Work required: In the data below, the answer is the run of lines from the line containing "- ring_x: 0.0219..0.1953" through the line containing "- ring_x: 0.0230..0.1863", both included; print it exactly and nothing else.

Input records:
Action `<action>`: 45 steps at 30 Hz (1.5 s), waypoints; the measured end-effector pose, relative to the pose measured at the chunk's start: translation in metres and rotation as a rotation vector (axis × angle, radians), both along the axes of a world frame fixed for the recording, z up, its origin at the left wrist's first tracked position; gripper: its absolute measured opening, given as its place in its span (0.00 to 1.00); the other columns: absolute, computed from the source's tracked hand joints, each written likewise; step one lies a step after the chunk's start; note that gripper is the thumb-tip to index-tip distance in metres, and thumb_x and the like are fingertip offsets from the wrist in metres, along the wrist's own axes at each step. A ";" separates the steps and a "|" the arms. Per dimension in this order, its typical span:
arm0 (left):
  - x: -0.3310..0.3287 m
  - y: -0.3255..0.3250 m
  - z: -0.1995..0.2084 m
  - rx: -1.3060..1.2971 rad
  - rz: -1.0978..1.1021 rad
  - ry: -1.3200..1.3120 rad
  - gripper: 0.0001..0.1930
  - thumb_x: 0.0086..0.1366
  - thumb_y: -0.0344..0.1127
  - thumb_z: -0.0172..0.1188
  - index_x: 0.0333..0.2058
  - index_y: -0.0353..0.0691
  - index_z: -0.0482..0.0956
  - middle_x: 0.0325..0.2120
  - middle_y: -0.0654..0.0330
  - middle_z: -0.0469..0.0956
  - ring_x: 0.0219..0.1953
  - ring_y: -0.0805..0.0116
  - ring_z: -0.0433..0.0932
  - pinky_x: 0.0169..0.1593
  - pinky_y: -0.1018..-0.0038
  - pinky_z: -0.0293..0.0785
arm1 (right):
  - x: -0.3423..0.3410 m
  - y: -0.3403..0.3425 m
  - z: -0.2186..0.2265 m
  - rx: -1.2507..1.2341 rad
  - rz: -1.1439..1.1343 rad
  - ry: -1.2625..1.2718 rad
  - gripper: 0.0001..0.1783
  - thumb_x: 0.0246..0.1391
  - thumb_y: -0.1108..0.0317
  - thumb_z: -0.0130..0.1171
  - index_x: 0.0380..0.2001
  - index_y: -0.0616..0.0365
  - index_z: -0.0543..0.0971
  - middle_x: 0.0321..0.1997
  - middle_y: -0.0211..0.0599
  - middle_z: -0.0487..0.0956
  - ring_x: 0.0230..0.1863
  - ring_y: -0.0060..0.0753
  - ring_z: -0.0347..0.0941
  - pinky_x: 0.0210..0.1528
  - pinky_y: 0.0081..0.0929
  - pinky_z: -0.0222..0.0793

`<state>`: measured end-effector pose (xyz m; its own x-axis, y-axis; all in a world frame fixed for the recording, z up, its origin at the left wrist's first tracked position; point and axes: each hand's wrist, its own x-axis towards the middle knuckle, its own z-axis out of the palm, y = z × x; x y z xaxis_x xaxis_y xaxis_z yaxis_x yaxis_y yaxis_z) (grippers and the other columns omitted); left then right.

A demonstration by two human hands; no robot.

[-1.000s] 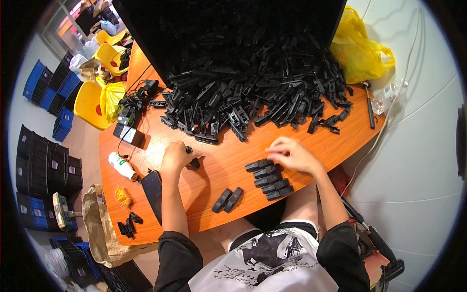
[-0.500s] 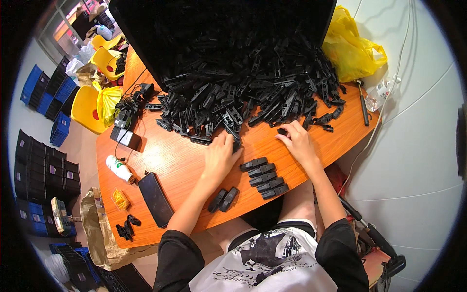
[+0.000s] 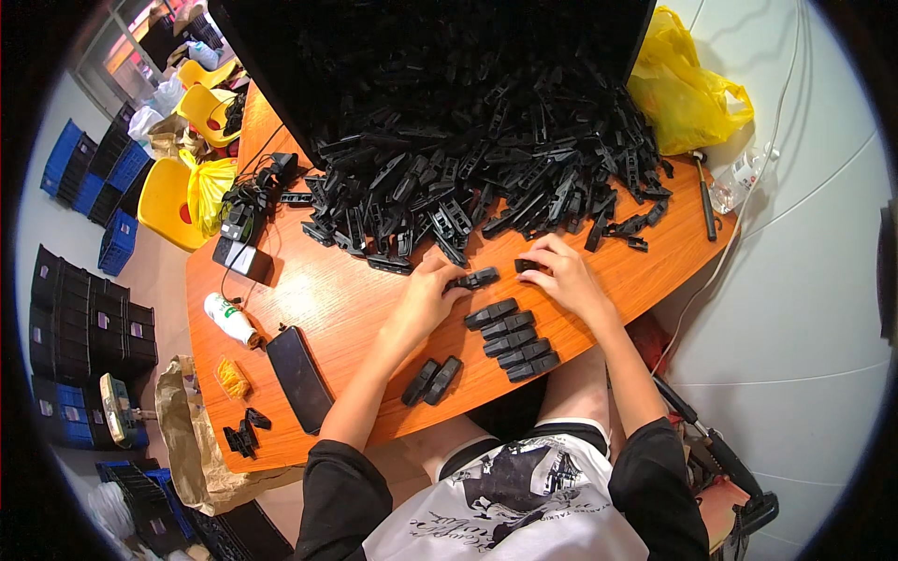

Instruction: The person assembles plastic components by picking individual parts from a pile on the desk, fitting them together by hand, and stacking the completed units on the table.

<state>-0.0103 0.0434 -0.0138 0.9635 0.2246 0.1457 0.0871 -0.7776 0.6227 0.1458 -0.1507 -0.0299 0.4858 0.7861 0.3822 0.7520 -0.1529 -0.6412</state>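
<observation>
My left hand point(image 3: 432, 294) pinches a long black plastic clip-like part point(image 3: 481, 277) that points to the right over the table. Between my right hand's point(image 3: 564, 278) thumb and fingers is a smaller black plastic piece point(image 3: 526, 266), partly covered by the fingertips. The two parts are a short distance apart. Below them, several black assembled pieces point(image 3: 514, 340) lie side by side in a slanting row. Two more black pieces point(image 3: 431, 381) rest near the table's front edge, beside my left forearm. A large heap of loose black parts point(image 3: 468, 178) spreads beyond both hands.
The heap spills from a big black container point(image 3: 271, 84) onto the wooden table point(image 3: 309, 271). At left are a phone point(image 3: 299, 379), a white bottle point(image 3: 230, 320), a yellow cluster of small parts point(image 3: 233, 379) and cables point(image 3: 245, 210). A hammer-like tool point(image 3: 706, 198) and yellow bag point(image 3: 687, 89) sit at right.
My left hand has drawn back from the heap's edge with the long black part, now turned sideways. My right hand has shifted slightly left, bringing its small piece closer.
</observation>
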 end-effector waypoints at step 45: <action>0.006 0.013 -0.013 0.354 -0.015 -0.271 0.15 0.53 0.24 0.58 0.41 0.41 0.78 0.39 0.58 0.71 0.37 0.61 0.72 0.39 0.69 0.73 | 0.008 0.000 0.015 -0.032 -0.141 0.031 0.09 0.52 0.72 0.60 0.38 0.60 0.80 0.37 0.36 0.75 0.34 0.33 0.73 0.37 0.27 0.71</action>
<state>-0.0038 0.0561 -0.0268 0.8828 0.1018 0.4586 -0.0553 -0.9470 0.3166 0.1541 -0.1505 -0.0147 0.6032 0.7210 0.3409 0.7015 -0.2763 -0.6569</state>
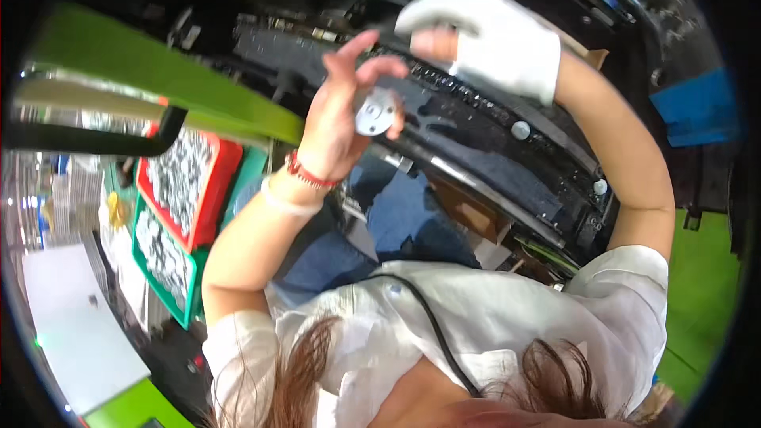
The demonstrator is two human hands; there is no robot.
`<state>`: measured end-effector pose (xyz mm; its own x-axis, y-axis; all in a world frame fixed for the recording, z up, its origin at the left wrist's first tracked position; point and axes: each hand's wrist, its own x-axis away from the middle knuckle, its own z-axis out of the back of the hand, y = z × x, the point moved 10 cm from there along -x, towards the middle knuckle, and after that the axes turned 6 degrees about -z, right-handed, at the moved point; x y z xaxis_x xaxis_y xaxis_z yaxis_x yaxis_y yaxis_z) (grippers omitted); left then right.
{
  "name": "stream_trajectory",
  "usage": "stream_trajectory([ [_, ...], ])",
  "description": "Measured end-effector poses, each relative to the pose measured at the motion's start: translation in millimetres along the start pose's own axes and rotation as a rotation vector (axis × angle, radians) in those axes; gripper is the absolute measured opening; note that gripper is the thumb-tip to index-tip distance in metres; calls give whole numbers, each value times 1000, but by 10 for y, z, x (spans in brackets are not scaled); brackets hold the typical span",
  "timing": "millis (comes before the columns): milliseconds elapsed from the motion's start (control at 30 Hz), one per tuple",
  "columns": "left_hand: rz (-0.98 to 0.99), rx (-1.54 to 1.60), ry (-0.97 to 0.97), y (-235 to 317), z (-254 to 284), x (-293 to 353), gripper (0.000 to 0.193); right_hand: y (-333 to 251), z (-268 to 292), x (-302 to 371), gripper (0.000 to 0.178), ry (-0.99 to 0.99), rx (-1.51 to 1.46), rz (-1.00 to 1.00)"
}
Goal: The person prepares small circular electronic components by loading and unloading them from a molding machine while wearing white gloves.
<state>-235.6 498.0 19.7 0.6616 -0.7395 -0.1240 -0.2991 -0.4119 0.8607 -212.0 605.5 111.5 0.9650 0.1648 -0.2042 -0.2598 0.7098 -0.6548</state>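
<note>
Over the dark bench (pixel 483 150), the left hand (pixel 337 115) grasps a disc (pixel 374 113) near its palm, one fingertip (pixel 398 124) at the right edge, other fingers lifted clear, while the gloved right hand (pixel 503 43) curls, around what I cannot tell.

Beside one red tray (pixel 223 190) — one green tray (pixel 191 293); to the red tray's right, two hands, left hand (pixel 331 115) and right hand (pixel 507 43), one metal disc (pixel 375 112) — and two small round pieces (pixel 521 130).
</note>
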Motion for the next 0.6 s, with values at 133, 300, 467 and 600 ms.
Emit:
stream_trajectory([
  [133,-1,-74,15,-21,41,42,85,-229,-541,71,24,-120,94,131],
  [300,5,28,90,-6,91,71,75,-33,-475,-4,22,-58,-269,-7],
  [467,81,155,25,-43,69,75,49,-323,-110,68,18,272,181,323],
  [600,33,199,110,14,102,66,24,-490,-108,241,26,376,355,585],
])
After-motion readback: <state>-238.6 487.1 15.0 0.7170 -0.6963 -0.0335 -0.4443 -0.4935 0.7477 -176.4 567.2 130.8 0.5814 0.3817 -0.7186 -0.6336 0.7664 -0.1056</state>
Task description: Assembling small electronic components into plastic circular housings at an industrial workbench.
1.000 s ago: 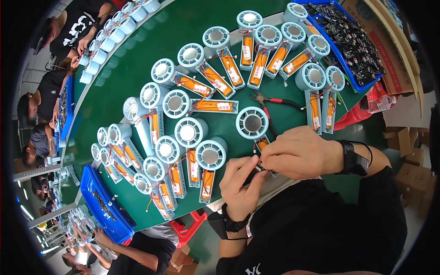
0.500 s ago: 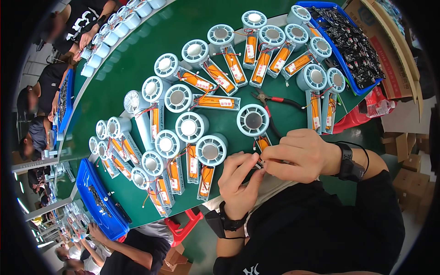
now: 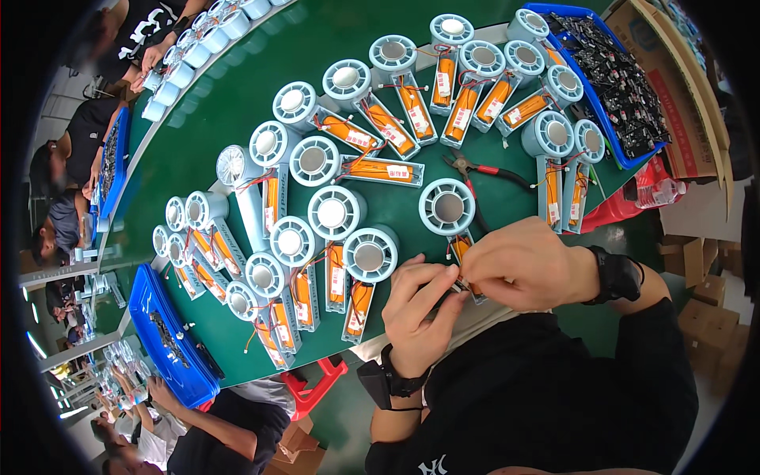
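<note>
In front of me, a light-blue handheld fan (image 3: pixel 447 207) lies with its round head away from me and its handle toward my hands. An orange battery (image 3: pixel 461 248) shows in that open handle. My left hand (image 3: pixel 422 313) is closed, thumb and fingers pinching a small piece near the handle's near end, mostly hidden. Against it, my right hand (image 3: pixel 526 265) is also closed, fingertips bent down over the handle; what they grip is covered. Just beyond my right hand lie cutting pliers (image 3: pixel 475 170) with red and black grips.
Several similar fans (image 3: pixel 388 170) with orange batteries and loose wires fan out across the green table (image 3: pixel 261 71). A blue tray (image 3: pixel 617 87) of small dark parts stands far right, another blue tray (image 3: pixel 178 356) at left. Co-workers sit along the left; cartons (image 3: pixel 704 324) stand at right.
The view has shifted slightly, so the fans appear a little further right. My right hand has turned and drawn slightly right, its fingers curling more; my left hand keeps its pinch.
</note>
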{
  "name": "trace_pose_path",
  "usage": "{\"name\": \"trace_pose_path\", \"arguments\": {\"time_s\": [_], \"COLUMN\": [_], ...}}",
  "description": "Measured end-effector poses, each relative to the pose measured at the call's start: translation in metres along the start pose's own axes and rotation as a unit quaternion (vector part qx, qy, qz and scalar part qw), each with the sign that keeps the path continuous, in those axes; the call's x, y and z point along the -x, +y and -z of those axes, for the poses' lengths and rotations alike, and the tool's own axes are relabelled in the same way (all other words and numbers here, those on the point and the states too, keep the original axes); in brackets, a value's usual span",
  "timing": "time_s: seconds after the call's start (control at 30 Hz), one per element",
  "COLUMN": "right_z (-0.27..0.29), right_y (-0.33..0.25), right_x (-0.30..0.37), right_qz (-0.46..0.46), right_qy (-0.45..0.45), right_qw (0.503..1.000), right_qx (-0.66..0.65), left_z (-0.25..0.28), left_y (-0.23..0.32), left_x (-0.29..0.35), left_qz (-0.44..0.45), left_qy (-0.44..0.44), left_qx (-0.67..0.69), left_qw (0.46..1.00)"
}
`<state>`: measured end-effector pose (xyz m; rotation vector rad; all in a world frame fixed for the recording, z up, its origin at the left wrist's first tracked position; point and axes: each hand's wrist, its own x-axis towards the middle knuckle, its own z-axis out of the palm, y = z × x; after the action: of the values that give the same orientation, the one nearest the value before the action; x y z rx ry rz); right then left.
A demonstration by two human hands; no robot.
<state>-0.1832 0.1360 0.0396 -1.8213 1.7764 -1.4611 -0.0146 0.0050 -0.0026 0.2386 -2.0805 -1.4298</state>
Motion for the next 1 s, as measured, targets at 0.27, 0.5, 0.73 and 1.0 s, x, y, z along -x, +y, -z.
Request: {"name": "trace_pose_path", "arguments": {"time_s": [0.27, 0.5, 0.73, 1.0], "right_z": [0.0, -0.002, -0.004, -0.002], "right_y": [-0.024, -0.024, -0.02, -0.012], "right_x": [-0.001, 0.001, 0.005, 0.003], "right_qz": [-0.186, -0.243, -0.324, -0.431], "right_qy": [0.004, 0.033, 0.036, 0.064], "right_qw": [0.978, 0.959, 0.916, 0.802], "right_qx": [-0.098, -0.142, -0.233, -0.407], "left_z": [-0.012, -0.013, -0.015, -0.014], "left_y": [0.008, 0.007, 0.007, 0.006], "left_x": [0.008, 0.009, 0.008, 0.008], "left_qz": [0.016, -0.002, -0.018, -0.025], "left_qy": [0.071, 0.06, 0.066, 0.061], "left_qx": [-0.045, -0.097, -0.098, -0.091], "left_qw": [0.996, 0.993, 0.993, 0.994]}}
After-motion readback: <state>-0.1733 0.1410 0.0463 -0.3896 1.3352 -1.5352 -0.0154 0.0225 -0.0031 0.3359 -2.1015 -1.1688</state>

Problem solution:
  - ring_x: 0.0219..0.1953
  - ring_y: -0.0805..0.0116
  - ring_z: -0.0433..0.0932
  - pinky_x: 0.0169..0.1593
  - pinky_y: -0.1018..-0.0038
  - pinky_z: -0.0293..0.0785
arm1 (right):
  - x: -0.3423..0.3410 m
  - y: -0.3403..0.3425 m
  - z: -0.2186..0.2265 m
  - rx: -1.2507..1.2341 rad
  - rz: -1.1439..1.1343 rad
  - ry: -1.2625..1.2718 rad
  - gripper: 0.0001..0.1783
  - thumb_x: 0.0246..0.1391
  - thumb_y: -0.1108..0.0317
  - thumb_z: -0.0130..0.1171
  - index_x: 0.0380..0.2001
  - index_y: -0.0616..0.0365
  - index_z: -0.0543..0.0971
  - middle_x: 0.0321..0.1997
  - middle_y: -0.0211..0.0599
  - middle_z: -0.0487..0.0956
  - ring_x: 0.0230..0.1863

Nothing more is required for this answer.